The power is out in Hope Town – and all over Abaco. It’s been out since Friday morning. And it’s STILL OUT.
Bahama Power and Light provides electricity for Abaco. But not now. By Saturday, it was known that the pump for a cooling system at the BPL Wilson City generating plant had blown, causing a complete shut down. On Sunday, a BPL post on the Hope Town Bulletin Facebook page explained that a special flight was being arranged to bring a new 3000 pound pump directly to Abaco from Arizona, scheduled to arrive late Sunday. With immediate installation, BPL predicted that power would be restored Monday morning … or afternoon (hedging their bets).
On Monday, we could still hear generators running in town. According to a new BPL post, the needed part had not arrived due to “the flight facing a weather delay in Texas.” But BPL was “optimistic” that the part would arrive Tuesday.

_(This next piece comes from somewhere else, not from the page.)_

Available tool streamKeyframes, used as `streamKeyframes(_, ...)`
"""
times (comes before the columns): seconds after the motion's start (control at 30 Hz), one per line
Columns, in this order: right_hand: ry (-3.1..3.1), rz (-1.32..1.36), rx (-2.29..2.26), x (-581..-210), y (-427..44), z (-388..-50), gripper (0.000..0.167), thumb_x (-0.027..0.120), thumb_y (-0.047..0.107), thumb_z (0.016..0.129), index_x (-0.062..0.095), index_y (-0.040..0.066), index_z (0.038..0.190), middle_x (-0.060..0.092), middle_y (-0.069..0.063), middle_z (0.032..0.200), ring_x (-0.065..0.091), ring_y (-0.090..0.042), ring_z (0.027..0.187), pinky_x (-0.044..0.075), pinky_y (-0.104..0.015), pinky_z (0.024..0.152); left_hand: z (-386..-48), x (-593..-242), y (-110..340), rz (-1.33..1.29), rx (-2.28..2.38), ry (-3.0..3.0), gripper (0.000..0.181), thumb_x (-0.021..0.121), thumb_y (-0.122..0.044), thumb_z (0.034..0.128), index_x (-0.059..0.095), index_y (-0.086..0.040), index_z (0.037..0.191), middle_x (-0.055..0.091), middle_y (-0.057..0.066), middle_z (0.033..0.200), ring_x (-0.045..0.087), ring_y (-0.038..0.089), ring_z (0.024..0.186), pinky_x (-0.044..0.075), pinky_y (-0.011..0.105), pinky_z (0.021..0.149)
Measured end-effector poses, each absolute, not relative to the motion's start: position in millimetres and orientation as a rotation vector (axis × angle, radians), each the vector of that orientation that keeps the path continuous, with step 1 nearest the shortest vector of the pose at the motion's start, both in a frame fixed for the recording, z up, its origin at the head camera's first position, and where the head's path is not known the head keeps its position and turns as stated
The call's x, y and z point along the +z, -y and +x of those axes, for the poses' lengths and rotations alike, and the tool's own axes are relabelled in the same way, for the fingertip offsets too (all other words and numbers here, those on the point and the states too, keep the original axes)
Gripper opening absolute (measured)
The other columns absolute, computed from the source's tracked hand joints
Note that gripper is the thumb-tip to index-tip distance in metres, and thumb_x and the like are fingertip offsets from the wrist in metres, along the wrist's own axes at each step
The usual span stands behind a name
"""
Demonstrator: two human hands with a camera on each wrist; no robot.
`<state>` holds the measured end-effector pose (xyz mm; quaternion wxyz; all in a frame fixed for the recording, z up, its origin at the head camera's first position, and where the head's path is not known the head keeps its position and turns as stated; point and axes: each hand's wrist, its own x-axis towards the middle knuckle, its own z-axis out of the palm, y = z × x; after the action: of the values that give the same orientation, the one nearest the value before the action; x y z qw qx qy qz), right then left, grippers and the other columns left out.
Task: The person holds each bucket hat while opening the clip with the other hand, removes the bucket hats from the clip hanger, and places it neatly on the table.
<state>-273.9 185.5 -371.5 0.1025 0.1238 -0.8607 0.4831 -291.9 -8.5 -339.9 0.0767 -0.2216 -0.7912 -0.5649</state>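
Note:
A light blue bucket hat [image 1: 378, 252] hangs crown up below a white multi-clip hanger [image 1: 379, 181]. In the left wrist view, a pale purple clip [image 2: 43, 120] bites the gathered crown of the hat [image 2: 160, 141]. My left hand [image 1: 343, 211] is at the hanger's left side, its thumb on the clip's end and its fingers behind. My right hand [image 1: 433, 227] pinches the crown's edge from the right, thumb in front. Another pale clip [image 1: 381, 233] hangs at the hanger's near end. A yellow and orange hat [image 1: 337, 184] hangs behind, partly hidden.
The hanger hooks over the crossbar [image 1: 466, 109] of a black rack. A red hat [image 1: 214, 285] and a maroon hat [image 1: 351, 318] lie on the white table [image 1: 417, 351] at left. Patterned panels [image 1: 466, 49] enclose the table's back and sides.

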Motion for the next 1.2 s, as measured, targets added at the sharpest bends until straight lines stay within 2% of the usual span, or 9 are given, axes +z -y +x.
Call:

A Hope Town resident challenged BPL’s explanation on FB: “Another coincidence/excuse? So easy to blame the weather.” And posted a screen shot of weather radar of Texas, showing – NOTHING.
Since Friday, BPL has managed rolling blackouts – two hours on and four off. But that has broken down. Internet is intermittent. The local cable TV station is temporarily off the air. Sunday services went well during the 9 am – 11 am “on” rotation, but were interrupted after that. Some restaurants in Hope Town have closed. On Man O’ War, the cay to our north, the grocery store has supposedly run out of fuel for its generator and closed. It’s the only grocery store on the island. A Hope Town Sailing Club member “borrowed” a generator from a nearby restaurant so the Saturday night Stand-Up a/k/a party, could proceed.
According to the Bahamian Prime Minister, the outage is “inexcusable” and “grossly negligent.” Nassau’s Tribune 242 claims tourists are “leaving left, right and centre.” Patience is wearing thin. People miss their TV, hot water, and internet.
Here aboard Motu Iti, we are not so dependent on BPL. We make our own power. Or rather, our solar panels do.
The panels run our refrigerator, computers, lights and radio.
Our stove/oven is powered by propane, stored in tanks. Solar showers (bags of water that heat up in the sun) provide hot water for our showers. Our heater (not needed now in our 81/73 degree weather) runs on diesel. Water (which we buy) is stored in a tank onboard and foot pumps push it through our faucets. We are off the grid. We don’t always know when the power goes out on shore. Until the grocery stores close, of course. So far, so good. More later.